### [THE TASK]
The answer must consist of every line from the entries below that contains the word "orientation".
== Segment start ==
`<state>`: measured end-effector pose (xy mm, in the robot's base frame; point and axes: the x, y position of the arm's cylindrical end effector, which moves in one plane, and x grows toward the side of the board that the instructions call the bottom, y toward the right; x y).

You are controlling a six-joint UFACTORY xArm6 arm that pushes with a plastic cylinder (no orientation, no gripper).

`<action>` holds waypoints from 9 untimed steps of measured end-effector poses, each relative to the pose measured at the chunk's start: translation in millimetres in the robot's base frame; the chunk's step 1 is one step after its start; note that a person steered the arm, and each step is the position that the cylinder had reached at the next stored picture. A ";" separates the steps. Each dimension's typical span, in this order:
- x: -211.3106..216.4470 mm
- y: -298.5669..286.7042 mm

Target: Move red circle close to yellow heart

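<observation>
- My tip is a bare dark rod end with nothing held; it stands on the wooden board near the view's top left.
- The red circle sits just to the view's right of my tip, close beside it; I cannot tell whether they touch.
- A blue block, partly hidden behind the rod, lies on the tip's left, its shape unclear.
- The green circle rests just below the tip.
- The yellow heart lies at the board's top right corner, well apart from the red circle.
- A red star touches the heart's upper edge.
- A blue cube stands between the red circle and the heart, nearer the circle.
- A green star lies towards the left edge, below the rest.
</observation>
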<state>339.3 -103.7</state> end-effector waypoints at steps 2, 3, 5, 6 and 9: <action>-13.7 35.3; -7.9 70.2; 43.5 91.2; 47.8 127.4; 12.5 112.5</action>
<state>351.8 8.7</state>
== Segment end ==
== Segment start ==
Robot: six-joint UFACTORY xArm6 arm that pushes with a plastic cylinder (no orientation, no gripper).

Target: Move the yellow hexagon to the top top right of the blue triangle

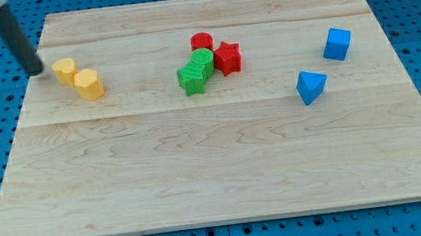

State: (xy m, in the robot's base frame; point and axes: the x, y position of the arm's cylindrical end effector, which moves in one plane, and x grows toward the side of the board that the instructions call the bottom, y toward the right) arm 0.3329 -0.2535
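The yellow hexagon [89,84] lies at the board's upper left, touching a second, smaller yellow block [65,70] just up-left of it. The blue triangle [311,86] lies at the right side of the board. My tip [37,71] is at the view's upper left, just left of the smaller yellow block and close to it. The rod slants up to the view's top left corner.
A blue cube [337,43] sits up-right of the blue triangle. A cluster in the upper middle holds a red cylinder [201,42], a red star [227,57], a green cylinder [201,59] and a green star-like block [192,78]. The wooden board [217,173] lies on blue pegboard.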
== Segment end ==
### [WRITTEN ANSWER]
You are controlling a six-joint UFACTORY xArm6 arm that pushes with a plastic cylinder (no orientation, no gripper).
Robot: six-joint UFACTORY xArm6 arm that pushes with a plastic cylinder (no orientation, no gripper).

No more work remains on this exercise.